Here the job is to transcribe the data exactly while omitting the images.
§
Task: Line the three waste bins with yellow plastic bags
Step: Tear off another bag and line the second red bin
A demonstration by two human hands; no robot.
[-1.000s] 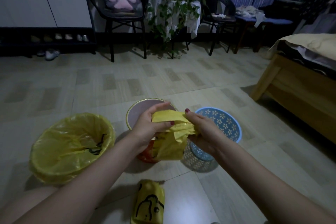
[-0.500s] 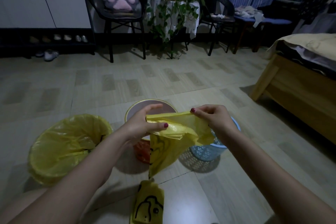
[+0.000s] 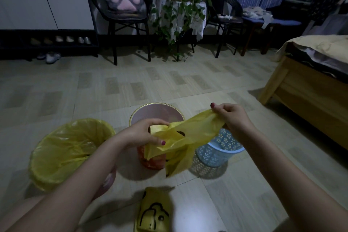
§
_OUTPUT OF THE EXERCISE_
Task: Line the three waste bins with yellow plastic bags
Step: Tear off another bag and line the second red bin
A demonstration by two human hands; no robot.
[-1.000s] 
[-0.500s] 
[+0.000s] 

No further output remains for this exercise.